Danish artist (1798–1853)

Ditlev Conrad Blunck (22 June 1798 - 7 January 1853) was a Danish-German painter associated with the Danish Golden Age during the first half of the 19th century.

==Biography==

Blunck was born in 1798 in Münsterdorf in Holstein, at that time a duchy with a largely German-speaking populace ruled by Denmark. In 1814 he began his studies at the Royal Danish Academy of Art in Copenhagen as a student of C.A. Lorentzen and C.W. Eckersberg. He was trained concurrently with fellow students Wilhelm Bendz, Ernst Meyer, and Albert Küchler. Presumably dissatisfied with the Danish Academy, Blunck moved in 1818 to Munich and enrolled at the Royal Academy of Fine Arts to train in history painting. He studied in Bavaria for two years before returning to Copenhagen.

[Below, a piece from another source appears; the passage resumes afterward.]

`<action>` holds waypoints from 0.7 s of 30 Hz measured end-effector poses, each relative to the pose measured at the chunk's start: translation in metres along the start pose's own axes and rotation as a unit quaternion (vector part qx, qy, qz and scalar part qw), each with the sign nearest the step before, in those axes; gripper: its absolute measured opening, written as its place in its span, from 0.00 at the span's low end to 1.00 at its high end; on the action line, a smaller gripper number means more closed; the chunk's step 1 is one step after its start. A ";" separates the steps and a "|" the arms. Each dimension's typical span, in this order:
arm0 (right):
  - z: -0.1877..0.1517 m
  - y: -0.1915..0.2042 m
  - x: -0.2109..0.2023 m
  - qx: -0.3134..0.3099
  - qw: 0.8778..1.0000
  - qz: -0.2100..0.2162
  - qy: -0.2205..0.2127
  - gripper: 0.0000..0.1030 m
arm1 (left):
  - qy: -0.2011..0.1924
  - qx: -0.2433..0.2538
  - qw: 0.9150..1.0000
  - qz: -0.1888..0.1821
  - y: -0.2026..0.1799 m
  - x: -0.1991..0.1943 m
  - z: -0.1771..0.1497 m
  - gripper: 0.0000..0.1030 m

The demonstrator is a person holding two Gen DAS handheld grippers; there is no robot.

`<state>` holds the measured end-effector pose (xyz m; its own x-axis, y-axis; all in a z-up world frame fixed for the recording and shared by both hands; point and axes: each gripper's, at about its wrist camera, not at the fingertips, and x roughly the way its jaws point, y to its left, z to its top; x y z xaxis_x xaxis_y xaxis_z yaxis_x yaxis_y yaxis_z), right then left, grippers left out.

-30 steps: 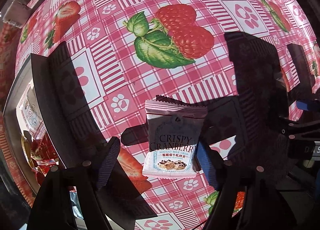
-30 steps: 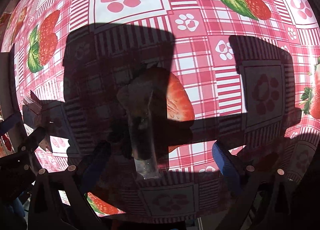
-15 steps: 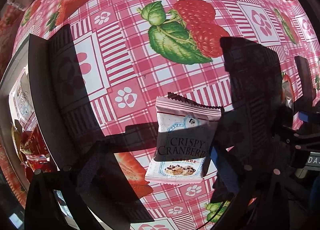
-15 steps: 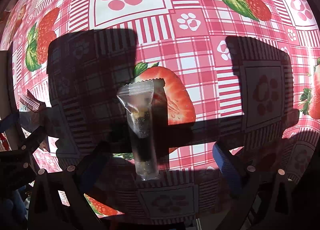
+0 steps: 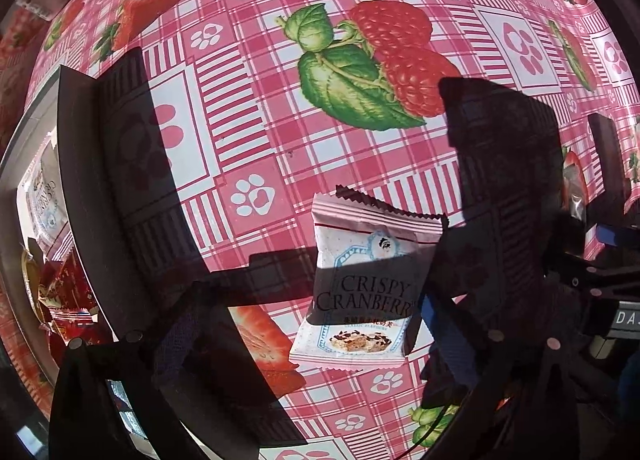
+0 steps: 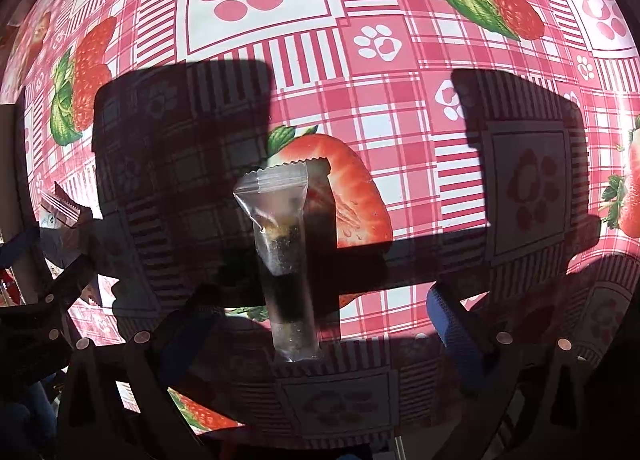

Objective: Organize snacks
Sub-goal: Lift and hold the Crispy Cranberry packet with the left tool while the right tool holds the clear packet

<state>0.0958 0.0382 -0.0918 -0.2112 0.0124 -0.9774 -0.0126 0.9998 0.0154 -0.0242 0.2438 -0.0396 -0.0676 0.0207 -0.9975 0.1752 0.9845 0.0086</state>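
A pink checked tablecloth (image 5: pixel 256 107) printed with strawberries and paw prints covers the table under hard sunlight, with dark shadows of both tools thrown across it. In the left wrist view the left gripper (image 5: pixel 308 324) hangs over the cloth with its jaws spread wide. A white packet (image 5: pixel 366 292) reading "Crispy Cranberry" lies flat on the cloth between the two fingers, much nearer the blue pad of the right finger (image 5: pixel 438 320) than the left one; whether it touches that pad I cannot tell. At the left edge stands a box (image 5: pixel 74 163) with more snack packets inside it.

In the right wrist view the right gripper (image 6: pixel 320 324) is also wide open. A clear, narrow snack bag (image 6: pixel 286 252) lies lengthwise on the cloth, roughly midway between the fingers and apart from both, its crimped end pointing away from the camera over a printed strawberry.
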 end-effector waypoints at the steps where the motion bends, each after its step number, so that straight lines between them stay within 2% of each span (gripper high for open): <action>1: -0.002 0.000 -0.002 -0.001 1.000 0.000 -0.001 1.00 | -0.002 -0.002 1.000 0.000 0.001 0.001 -0.001 1.00; 21: -0.011 -0.006 -0.009 0.001 0.999 0.000 -0.034 1.00 | -0.005 -0.013 1.000 -0.001 0.007 0.003 -0.003 1.00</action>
<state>0.0869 0.0317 -0.0804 -0.1433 0.0131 -0.9896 -0.0112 0.9998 0.0149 -0.0263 0.2508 -0.0420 -0.0577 0.0169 -0.9982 0.1495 0.9887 0.0081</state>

Back in Denmark, Blunck became a student of the recently appointed J. L. Lund, a Romantic historical painter who was to become a major influence on his development. Thus, it was also mostly history painting that marked Blunck's early work. Later, through genre painting, Blunck became representative of the kind of everyday realism that was to appear in Danish art in the mid-1820s.

Lund's influence grew particularly clear during Blunck's stay in Germany beginning in 1828. In Berlin, Munich, and Dresden, he became acquainted with Lund's artist-friends, including the famed Romantic painter Caspar David Friedrich.

Blunck's sojourns abroad also brought him repeatedly to Rome, where he spent almost ten years. Here, he joined the group of Danish artists around Bertel Thorvaldsen and produced several of his major paintings, including Danish Artists in the Roman Inn La Gensola (1837). Deeply influenced by the works of Johann Friedrich Overbeck in Rome, Blunck began to devote himself to religious motifs and developed a painting style that was strongly influenced by the Nazarene movement, unusual among Danish painters.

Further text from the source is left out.